Bengkulu dikenal memiliki kekayaan alam yang melimpah—dari hutan lindung Bukit Daun, pesisir Samudra Hindia, hingga sumber daya tambang. Namun di sisi lain, wilayah ini juga menghadapi tekanan ekologis yang terus meningkat: abrasi pantai, pencemaran sungai, dan eksploitasi sumber daya yang tak selalu memperhatikan keseimbangan lingkungan.
Dalam konteks itu, kehadiran SIEJ Bengkulu menjadi penting.
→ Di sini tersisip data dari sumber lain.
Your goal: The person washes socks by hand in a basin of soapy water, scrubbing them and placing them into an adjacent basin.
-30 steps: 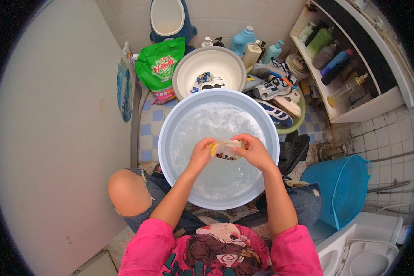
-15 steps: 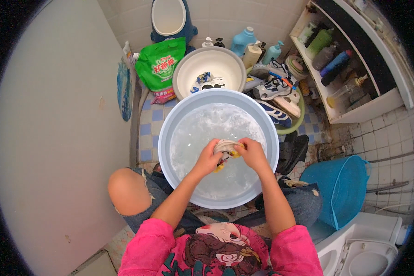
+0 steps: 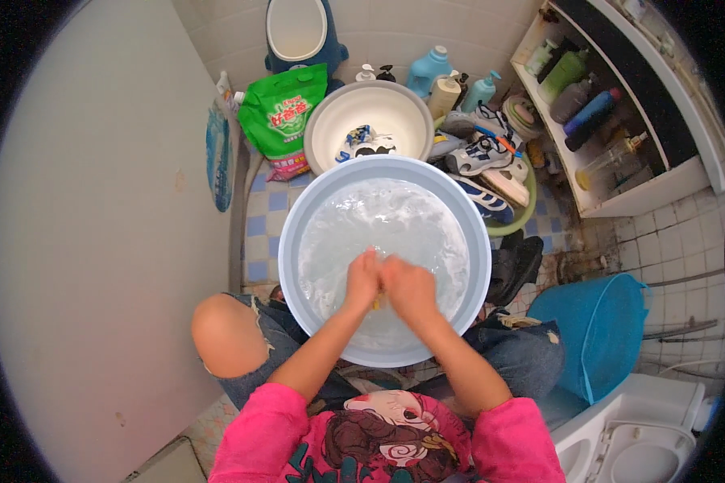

Bukan semata organisasi profesi, melainkan ruang belajar kolektif untuk menjaga keseimbangan antara kepentingan pembangunan dan keberlanjutan lingkungan.
“Jurnalis punya tanggung jawab moral untuk memastikan publik tahu apa yang terjadi di bumi tempat mereka hidup,” kata Ali Akbar dari Kanopi Hijau Indonesia dalam diskusi tersebut.
Dengan semangat baru sebagai organisasi semi otonom, SIEJ Bengkulu berkomitmen memperkuat peran jurnalis lingkungan di daerah menjadi penjaga nurani, pengingat kebijakan, dan jembatan pengetahuan antara masyarakat dan alam.
Dalam Musyawarah Daerah pertama SIEJ Daerah Bengkulu, secara musyawarah Mufakat diamankan kepada Doni Aftarizal sebagai ketua dan Windi Junius sebagai sekretaris SIEJ Daerah Bengkulu.